(WORK ORDER):
Show all lines of the listing that contain the word "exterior".

BEGIN SUPPLIED DATA

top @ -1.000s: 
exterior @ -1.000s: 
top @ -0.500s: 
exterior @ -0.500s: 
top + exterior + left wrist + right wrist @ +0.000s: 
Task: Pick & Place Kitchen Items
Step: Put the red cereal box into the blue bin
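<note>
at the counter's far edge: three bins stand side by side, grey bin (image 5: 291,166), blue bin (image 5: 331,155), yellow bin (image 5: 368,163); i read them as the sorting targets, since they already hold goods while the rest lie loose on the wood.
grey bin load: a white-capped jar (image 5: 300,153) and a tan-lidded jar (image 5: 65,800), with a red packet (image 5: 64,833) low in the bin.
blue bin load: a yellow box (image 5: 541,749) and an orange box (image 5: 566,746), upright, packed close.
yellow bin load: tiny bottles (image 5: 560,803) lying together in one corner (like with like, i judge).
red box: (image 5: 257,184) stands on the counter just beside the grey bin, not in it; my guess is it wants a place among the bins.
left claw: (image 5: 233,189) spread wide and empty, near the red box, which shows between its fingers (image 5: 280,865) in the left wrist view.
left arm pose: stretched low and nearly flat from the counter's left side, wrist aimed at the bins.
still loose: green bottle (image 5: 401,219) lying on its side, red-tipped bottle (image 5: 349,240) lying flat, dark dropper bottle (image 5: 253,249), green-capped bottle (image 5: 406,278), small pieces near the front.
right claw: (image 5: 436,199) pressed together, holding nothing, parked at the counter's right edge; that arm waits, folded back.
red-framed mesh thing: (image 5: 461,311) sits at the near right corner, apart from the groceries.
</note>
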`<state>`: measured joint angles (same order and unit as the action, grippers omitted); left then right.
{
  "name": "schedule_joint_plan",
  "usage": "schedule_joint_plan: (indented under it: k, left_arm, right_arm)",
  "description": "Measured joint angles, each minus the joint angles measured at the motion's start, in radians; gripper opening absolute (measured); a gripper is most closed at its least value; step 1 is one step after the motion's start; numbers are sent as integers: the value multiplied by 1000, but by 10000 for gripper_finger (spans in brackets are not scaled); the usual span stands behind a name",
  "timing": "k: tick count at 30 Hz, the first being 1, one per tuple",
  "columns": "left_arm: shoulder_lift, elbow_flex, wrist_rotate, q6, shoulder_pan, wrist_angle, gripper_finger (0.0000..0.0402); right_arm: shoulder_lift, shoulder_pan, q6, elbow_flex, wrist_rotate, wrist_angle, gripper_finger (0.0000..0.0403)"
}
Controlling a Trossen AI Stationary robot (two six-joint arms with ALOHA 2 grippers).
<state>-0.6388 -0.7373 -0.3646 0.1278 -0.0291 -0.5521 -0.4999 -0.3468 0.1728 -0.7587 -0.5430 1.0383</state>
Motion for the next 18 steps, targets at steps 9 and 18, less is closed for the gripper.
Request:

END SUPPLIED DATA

(SOLUTION TO THIS EXERCISE):
exterior @ -1.000s: 
exterior @ -0.500s: 
top + exterior + left wrist + right wrist @ +0.000s: 

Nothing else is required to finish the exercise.